Question

Data scaling in single-cell RNAseq - sample-wise or on the full set?

0

Entering edit mode

11 months ago

e.r.zakiev ▴ 230

There was a similar post, but I'd like to explore the scaling part more profoundly here, as the current practices seem counter-intuitive to me.

This is from Seurat's basic integration vignette:

library(Seurat)
library(SeuratData)

# install dataset
InstallData("ifnb")

# load dataset
ifnb <- LoadData("ifnb")
# split the RNA measurements into two layers one for control cells, one for stimulated cells

ifnb[["RNA"]] <- split(ifnb[["RNA"]], f = ifnb$stim)

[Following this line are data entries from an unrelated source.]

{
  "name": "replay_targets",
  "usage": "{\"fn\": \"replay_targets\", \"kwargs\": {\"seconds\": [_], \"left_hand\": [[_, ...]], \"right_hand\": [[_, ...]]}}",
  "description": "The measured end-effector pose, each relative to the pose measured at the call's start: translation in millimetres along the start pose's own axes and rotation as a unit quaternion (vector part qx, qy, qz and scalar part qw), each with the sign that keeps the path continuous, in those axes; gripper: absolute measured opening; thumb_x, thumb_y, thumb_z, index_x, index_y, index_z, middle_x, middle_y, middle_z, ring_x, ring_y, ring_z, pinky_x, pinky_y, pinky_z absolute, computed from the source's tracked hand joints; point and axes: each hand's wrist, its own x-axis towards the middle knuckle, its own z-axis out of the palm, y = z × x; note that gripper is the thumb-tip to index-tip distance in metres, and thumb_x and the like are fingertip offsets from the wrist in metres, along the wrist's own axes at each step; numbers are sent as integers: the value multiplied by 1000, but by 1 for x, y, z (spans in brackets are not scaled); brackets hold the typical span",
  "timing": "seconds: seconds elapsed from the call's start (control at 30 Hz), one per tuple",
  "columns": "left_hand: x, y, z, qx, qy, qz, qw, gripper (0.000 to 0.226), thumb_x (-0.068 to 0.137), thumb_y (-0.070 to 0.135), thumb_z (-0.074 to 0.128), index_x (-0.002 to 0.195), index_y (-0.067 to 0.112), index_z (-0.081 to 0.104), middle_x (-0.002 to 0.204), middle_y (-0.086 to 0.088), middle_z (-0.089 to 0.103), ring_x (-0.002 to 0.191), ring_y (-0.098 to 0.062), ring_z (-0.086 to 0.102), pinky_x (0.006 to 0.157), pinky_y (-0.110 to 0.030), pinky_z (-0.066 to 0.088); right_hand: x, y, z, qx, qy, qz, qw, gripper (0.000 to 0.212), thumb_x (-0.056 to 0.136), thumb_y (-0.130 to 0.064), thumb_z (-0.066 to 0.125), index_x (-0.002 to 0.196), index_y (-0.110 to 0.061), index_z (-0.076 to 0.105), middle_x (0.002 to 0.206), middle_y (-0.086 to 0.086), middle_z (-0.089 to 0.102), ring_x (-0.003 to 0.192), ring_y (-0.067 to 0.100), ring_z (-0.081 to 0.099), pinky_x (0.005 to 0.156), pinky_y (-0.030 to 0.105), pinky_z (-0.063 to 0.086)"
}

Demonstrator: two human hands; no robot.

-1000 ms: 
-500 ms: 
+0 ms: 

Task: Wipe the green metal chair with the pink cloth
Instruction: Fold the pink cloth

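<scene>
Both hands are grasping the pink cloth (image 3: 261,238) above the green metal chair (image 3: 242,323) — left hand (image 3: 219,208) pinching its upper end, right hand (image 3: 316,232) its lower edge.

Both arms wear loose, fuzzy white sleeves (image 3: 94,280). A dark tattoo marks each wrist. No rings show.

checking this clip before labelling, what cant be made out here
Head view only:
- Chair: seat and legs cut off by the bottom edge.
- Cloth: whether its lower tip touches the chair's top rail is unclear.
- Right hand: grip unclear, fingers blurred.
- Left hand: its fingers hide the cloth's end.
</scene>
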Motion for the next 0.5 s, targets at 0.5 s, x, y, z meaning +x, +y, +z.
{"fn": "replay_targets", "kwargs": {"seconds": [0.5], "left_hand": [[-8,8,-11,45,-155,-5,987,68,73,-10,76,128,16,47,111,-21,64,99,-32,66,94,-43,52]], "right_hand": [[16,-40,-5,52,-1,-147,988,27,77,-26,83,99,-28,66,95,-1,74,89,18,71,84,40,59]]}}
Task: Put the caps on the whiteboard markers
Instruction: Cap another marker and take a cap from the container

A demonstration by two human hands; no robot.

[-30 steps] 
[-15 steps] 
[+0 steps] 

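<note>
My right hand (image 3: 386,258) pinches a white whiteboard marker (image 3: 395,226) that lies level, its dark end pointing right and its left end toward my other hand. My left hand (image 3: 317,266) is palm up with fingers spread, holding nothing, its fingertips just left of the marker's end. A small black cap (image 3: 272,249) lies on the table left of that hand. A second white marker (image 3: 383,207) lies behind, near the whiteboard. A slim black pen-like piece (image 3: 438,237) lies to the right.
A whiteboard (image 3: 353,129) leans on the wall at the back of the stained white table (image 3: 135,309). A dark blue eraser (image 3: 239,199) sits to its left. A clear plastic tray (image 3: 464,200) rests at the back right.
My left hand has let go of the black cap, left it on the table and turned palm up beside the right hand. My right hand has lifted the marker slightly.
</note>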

# run standard anlaysis workflow
ifnb <- NormalizeData(ifnb)
ifnb <- FindVariableFeatures(ifnb)
ifnb <- ScaleData(ifnb)

Let's pause here for a moment and think about why the scaling was done on the whole merged matrix of normalized counts. Shouldn't it have been done on a per-sample basis? Wouldn't we want to 'equalize' the ranges of gene expressions levels between samples before merging them?

ifnb <- ScaleData(ifnb, split.by = 'orig.ident')

But when I do the scaling this way, the visualisation is different from what they get in their plain analysis. Compare the un-integrated analysis in their case vs mine:

enter image description here

And the integrated analysis:

enter image description here

And before you say that this is not a big difference, this is only a toy example, in my own datasets the changes are quite drastic, let's say.

scRNA-seq seurat • 664 views

ADD COMMENT • link updated 11 months ago by bk11 ★ 3.0k • written 11 months ago by e.r.zakiev ▴ 230

score 2 · Answer 1 · 2024-01-29

Let's pause here for a moment and think about why the scaling was done on the whole merged matrix of normalized counts. Shouldn't it have been done on a per-sample basis? Wouldn't we want to 'equalize' the ranges of gene expressions levels between samples before merging them?

If you are using Seurat V5, the issue you have asked here has been addressed Here. It does find variable features, normalization, scaling and dimensional reduction at individual sample level. If you find batch effect (you will always), you can integrate data using appropriate approach discussed there.